During the fiscal period beginning with commencement of the
Fund's operations and ending on December 31, 1994, the Fund
accrued fees to the Adviser and Sub-Adviser respectively of
$1,401 and $1601. All of such fees were waived. In addition the
Sub-Adviser reimbursed $30,432 of the Fund's expenses.    

                 COMPUTATION OF NET ASSET VALUE

     The net asset value of the Fund's shares is determined as of
4:00 p.m. New York time on each day that the New York Stock
Exchange is open by dividing the value of the Fund's net assets
by the total number of its shares then outstanding. The close of
the principal exchanges or other markets on which some of the
Fund's portfolio securities are traded may be later than 4:00
p.m.

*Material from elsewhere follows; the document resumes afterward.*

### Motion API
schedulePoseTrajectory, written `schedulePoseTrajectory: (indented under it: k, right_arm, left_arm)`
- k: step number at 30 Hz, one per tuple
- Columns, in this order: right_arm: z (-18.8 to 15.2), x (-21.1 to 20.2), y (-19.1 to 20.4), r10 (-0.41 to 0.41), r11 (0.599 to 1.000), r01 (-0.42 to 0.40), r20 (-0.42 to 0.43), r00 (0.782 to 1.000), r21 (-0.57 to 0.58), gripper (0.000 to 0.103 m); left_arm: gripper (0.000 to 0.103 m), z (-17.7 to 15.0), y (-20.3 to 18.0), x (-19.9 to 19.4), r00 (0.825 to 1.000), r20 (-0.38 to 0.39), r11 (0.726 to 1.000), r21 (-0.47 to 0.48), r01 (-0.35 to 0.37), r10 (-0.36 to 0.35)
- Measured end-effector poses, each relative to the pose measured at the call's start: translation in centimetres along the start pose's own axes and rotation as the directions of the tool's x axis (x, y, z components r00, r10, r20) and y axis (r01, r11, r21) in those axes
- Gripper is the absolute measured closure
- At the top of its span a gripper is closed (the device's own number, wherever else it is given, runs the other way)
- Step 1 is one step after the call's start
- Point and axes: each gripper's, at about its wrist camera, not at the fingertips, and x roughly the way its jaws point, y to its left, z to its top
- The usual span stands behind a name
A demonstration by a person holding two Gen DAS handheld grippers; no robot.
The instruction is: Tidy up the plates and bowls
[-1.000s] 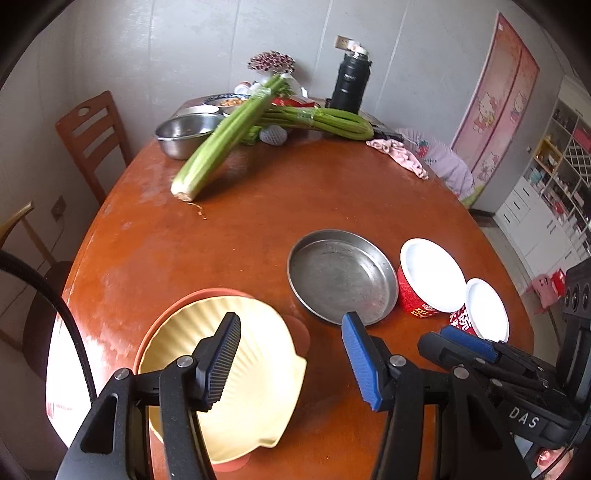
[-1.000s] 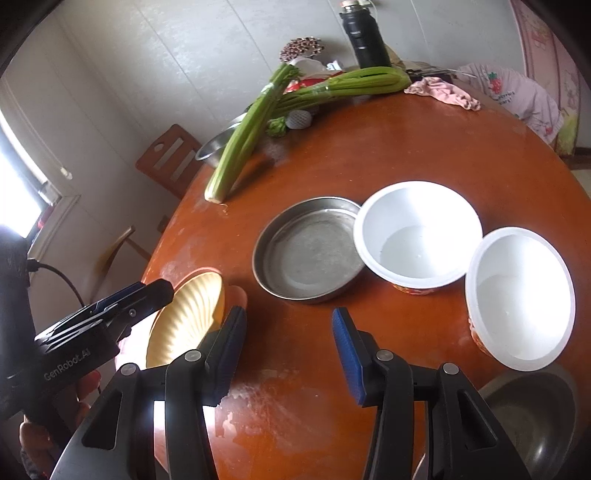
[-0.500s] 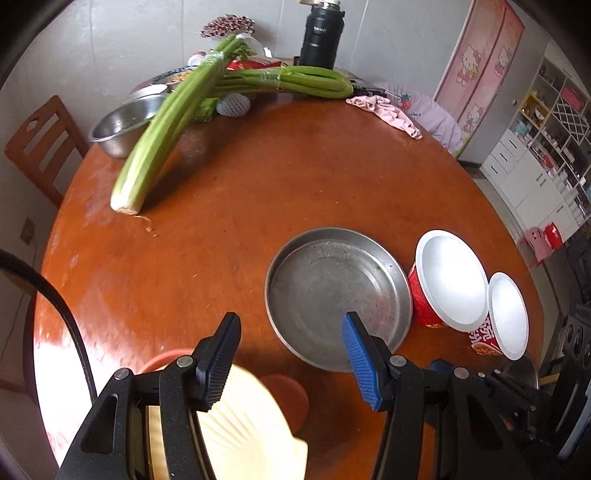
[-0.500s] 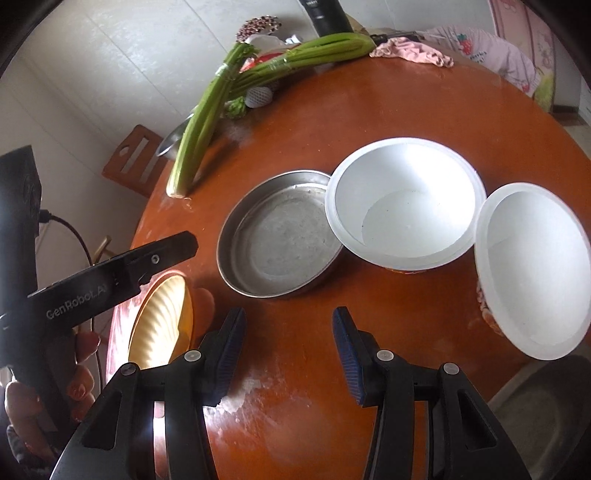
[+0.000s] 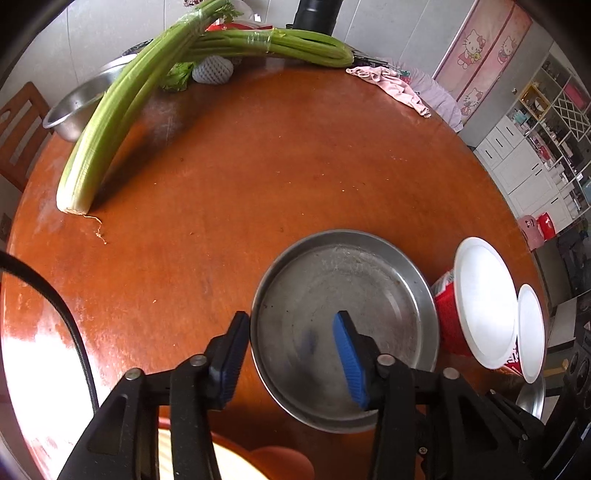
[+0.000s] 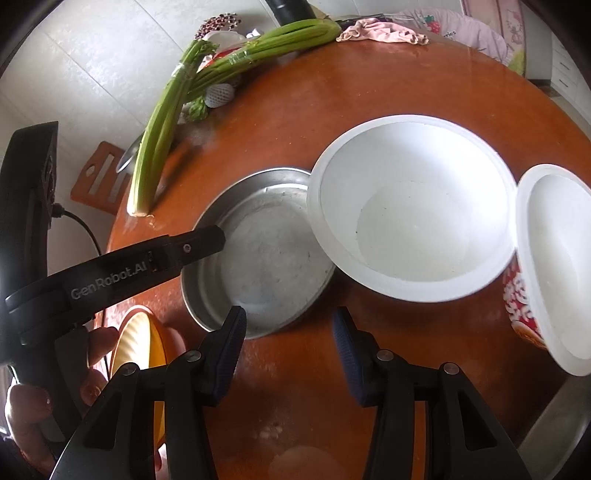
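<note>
A round steel plate lies on the brown round table. My left gripper is open, its fingers astride the plate's near-left rim, one outside, one over the plate. Two white-lined red paper bowls stand right of the plate. A yellow ribbed plate on an orange plate sits at the near left. My right gripper is open and empty, just short of the steel plate and the big bowl. The left gripper also shows in the right wrist view.
Long celery bunches lie at the far left with a steel bowl, a dark flask and a pink cloth at the back. A wooden chair stands left. Another steel dish is at the near right edge.
My left gripper moved forward and right from over the yellow plate to the steel plate's rim. My right gripper moved closer to the steel plate and bowls. Both stayed open.
</note>
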Motion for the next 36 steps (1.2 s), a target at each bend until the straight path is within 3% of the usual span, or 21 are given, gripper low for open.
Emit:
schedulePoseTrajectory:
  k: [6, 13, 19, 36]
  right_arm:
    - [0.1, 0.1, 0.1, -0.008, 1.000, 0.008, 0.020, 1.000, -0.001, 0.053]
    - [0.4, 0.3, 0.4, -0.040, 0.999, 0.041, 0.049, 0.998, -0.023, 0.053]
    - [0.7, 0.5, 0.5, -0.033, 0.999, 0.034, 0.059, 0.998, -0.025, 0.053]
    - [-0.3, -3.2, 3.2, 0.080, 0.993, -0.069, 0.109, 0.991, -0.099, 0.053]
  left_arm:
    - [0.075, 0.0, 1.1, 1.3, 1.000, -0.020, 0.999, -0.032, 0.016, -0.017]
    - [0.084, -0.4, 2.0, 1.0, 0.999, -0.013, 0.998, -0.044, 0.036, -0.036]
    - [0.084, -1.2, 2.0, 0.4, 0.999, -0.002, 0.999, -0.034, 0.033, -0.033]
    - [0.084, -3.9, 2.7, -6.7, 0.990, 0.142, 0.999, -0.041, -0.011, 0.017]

New York time. Options are valued at the last prior sales
price on the principal commodities exchange on which the option
is traded or, if there are no sales, at the bid price. Debt
securities having a remaining maturity of less than sixty days
when purchased and securities originally purchased with
maturities in excess of sixty days but which currently have
maturities of sixty days or less are valued at cost adjusted for
amortization of premiums and accretion of discounts. 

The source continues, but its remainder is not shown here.